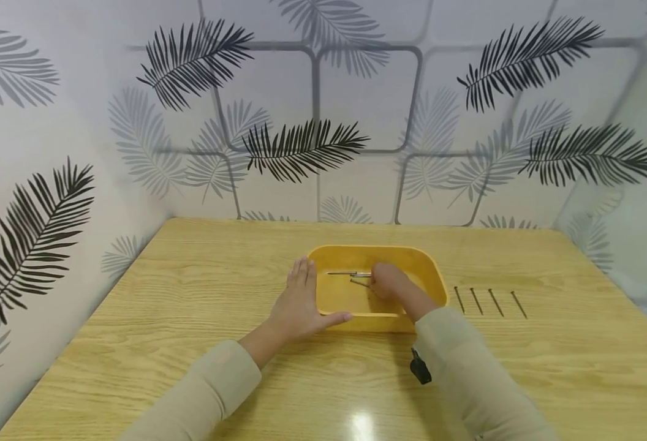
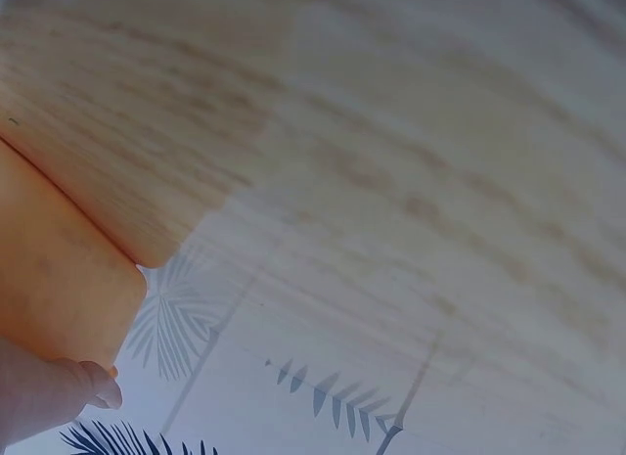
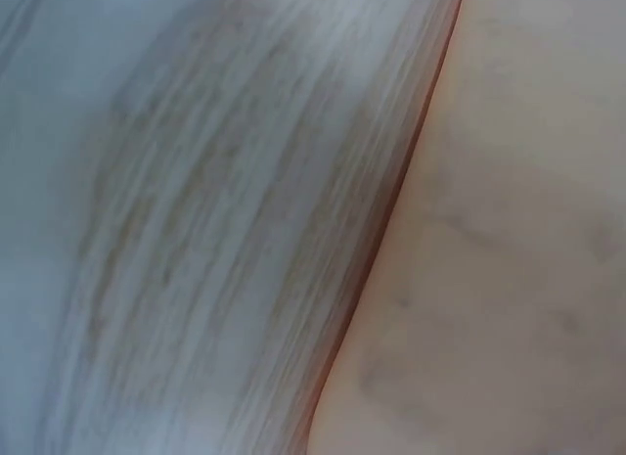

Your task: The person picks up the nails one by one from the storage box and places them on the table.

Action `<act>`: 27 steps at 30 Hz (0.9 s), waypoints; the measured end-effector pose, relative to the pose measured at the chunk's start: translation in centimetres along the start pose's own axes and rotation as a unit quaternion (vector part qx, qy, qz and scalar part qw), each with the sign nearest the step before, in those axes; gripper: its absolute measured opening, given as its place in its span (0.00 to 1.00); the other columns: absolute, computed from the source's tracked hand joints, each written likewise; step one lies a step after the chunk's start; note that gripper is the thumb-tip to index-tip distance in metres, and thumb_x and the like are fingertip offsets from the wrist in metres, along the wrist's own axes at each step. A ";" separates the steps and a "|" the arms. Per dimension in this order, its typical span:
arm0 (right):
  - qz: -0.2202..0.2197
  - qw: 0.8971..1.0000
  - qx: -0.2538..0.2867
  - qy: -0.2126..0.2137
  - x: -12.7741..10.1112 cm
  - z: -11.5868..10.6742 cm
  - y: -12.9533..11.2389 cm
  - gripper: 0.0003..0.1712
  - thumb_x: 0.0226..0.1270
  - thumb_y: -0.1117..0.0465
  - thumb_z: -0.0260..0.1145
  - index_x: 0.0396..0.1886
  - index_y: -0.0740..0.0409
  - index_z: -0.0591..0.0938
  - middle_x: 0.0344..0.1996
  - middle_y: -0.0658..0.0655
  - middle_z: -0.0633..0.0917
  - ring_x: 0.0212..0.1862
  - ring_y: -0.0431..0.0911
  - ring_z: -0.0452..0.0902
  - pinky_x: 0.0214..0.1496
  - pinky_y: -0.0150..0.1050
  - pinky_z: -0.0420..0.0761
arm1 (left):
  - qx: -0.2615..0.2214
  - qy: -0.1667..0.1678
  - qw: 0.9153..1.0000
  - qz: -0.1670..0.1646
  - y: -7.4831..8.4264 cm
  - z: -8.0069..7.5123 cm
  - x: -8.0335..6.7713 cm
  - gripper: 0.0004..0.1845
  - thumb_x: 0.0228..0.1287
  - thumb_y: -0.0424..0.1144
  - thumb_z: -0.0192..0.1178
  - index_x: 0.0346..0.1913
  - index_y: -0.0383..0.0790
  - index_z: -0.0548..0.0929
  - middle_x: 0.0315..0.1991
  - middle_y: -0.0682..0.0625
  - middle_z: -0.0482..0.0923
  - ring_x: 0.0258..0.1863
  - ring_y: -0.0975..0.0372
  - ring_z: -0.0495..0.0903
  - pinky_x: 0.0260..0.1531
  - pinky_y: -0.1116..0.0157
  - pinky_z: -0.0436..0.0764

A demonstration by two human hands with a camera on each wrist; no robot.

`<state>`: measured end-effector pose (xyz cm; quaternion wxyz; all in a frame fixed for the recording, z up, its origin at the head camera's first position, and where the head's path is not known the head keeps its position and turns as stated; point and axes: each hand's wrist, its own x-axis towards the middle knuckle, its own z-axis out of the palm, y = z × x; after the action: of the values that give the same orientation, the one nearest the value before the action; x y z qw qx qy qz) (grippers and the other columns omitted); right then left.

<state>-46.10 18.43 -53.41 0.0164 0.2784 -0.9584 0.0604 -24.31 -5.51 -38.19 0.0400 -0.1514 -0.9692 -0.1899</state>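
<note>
A yellow plastic tray [image 1: 373, 323] stands on the wooden table. My left hand [image 1: 297, 306] lies along its left wall, fingers straight and thumb along the front side; the left wrist view also shows part of this hand [image 2: 49, 396] against the tray [image 2: 68, 259]. Inside the tray, toward the right, my right hand [image 1: 389, 283] reaches down with curled fingers. Several thin metal nails [image 1: 342, 272] lie beside that hand on the tray floor. Its fingertips are hidden, so whether they pinch a nail cannot be seen. The right wrist view does not show the fingers.
To the right of the tray, several nails [image 1: 476, 301] lie in a spaced row on the table [image 1: 163, 294]. A wall with a leaf pattern [image 1: 356, 190] rises behind the table. Beneath the right sleeve hangs a small black object [image 1: 421, 367].
</note>
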 end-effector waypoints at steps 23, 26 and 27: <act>0.081 0.982 0.168 -0.025 -2.5 -4.6 -2.0 0.23 0.60 0.65 0.53 0.05 0.52 0.65 0.07 0.48 0.59 0.14 0.41 0.51 0.17 0.37 0.58 | 0.002 -0.003 1.000 -0.005 0.1 0.0 0.2 0.64 0.48 0.73 0.55 0.72 0.28 0.41 0.73 0.34 0.37 0.74 0.46 0.36 0.72 0.51 0.45; 0.133 0.965 0.224 -0.032 -2.6 -4.9 -2.3 0.27 0.64 0.61 0.55 0.04 0.48 0.63 0.06 0.45 0.59 0.12 0.39 0.54 0.16 0.35 0.62 | 0.000 -0.006 1.000 -0.005 0.1 -0.1 0.2 0.64 0.49 0.73 0.55 0.72 0.28 0.40 0.73 0.34 0.36 0.74 0.47 0.35 0.72 0.51 0.45; 0.150 0.957 0.246 -0.038 -3.0 -5.8 -3.0 0.27 0.65 0.60 0.56 0.05 0.48 0.63 0.06 0.45 0.61 0.13 0.39 0.56 0.16 0.35 0.63 | 0.001 -0.007 1.000 -0.006 0.1 -0.1 0.2 0.64 0.49 0.73 0.55 0.72 0.28 0.40 0.73 0.34 0.35 0.74 0.47 0.34 0.72 0.51 0.45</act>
<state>-41.97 18.21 -47.51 -0.0980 0.1290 -0.9444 0.2860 -24.45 -5.42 -38.06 0.0320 -0.1474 -0.9704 -0.1884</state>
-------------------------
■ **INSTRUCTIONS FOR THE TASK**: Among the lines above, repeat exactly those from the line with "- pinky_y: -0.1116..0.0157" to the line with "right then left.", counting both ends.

■ **RESPONSE TO THE EXERCISE**:
  - pinky_y: -0.1116..0.0157
  - pinky_z: -0.0436..0.0764

A demonstration by two human hands with a camera on each wrist; no robot.

`<state>`: measured end-effector pose (xyz cm; quaternion wxyz; all in a frame fixed for the recording, z up, its origin at the head camera's first position, and where the head's path is not known the head keeps its position and turns as stated; point and axes: each hand's wrist, its own x-axis towards the middle knuckle, its own z-axis out of the palm, y = z × x; after the action: of the values that give the same orientation, the one nearest the value before the action; x y z qw qx qy qz) (grippers and the other columns omitted); right then left.

No further output will be produced for this exercise.